'Is there a way to force a new line after php closing tag ?> when embedded among html?
I have been searching online with little success for a way to force php to output a newline after a closing php tag ?> so that my HTML will be rendered as I see it before its parsed by PHP so that it will look neat and tidy when viewing the html source code for a page.
I want to stop it from removing the newline and causing the next line from wrapping up and therefore ruining the format of the page.
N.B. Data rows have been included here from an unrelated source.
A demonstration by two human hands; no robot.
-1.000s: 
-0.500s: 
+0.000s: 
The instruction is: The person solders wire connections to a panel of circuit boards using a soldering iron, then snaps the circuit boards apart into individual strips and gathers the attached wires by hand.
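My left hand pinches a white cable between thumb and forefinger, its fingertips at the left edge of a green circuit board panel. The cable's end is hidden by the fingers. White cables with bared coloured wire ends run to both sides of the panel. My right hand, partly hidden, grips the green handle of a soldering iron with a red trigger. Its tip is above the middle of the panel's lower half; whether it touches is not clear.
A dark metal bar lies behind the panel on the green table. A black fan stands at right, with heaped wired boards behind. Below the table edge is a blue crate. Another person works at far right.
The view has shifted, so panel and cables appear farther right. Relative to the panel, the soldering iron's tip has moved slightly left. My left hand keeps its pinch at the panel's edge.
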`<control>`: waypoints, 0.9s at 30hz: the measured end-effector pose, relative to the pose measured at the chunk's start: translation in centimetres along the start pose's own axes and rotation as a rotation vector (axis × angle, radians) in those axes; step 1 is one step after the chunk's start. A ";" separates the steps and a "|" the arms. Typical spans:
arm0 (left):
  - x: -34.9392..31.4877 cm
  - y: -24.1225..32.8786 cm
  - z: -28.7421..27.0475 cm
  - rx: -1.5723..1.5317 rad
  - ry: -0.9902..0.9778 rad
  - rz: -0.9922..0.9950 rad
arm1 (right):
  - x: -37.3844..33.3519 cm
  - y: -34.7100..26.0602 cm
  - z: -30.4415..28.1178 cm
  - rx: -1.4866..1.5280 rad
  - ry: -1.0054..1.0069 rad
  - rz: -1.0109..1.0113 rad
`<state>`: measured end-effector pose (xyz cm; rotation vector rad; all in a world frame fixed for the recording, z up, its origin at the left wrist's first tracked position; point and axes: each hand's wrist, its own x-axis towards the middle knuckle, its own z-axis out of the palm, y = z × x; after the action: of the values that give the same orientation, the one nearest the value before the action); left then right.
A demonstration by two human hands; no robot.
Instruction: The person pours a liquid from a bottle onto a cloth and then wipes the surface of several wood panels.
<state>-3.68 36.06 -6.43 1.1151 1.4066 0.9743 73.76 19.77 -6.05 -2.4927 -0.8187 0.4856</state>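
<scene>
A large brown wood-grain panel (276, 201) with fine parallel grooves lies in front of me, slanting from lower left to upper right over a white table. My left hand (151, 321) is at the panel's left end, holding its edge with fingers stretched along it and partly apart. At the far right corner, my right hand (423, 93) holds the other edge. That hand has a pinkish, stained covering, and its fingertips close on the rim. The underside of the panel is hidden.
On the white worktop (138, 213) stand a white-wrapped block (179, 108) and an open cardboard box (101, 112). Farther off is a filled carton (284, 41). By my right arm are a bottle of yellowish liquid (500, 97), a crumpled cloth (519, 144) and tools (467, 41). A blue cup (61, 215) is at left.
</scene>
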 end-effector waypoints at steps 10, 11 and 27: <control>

Is there a specific php.ini setting I can change to disable this behaviour?
All my code logic files have ?> removed from the end of them so I wont need to worry about them injecting extra newlines which is why I believe PHP was coded to strip the trailing new lines.
Solution 1:[1]
This is an old question, but to keep the new line, simply place a space after the closing tag.
Source: http://php.net/manual/en/language.basic-syntax.instruction-separation.php
Solution 2:[2]
There is no way to change this behavior. To make it clear what's happening, I always explicitly put the newline character in my template files.
Hello,
Foo: <?php echo $foo."\n"; ?>
Bar: <?php echo $foo."\n"; ?>
This concludes foo and bar.
Outputs:
Hello,
Foo: foo
Bar: bar
This concludes foo and bar.
Solution 3:[3]
You can try this:
echo "output \n";
or even this much less elegant technique:
echo "output
";
Please paste some example code snippet to get more specific help.
Solution 4:[4]
You can't always just start a block level element after the php tag.
Sometimes, you are generating plain text for inside a textarea.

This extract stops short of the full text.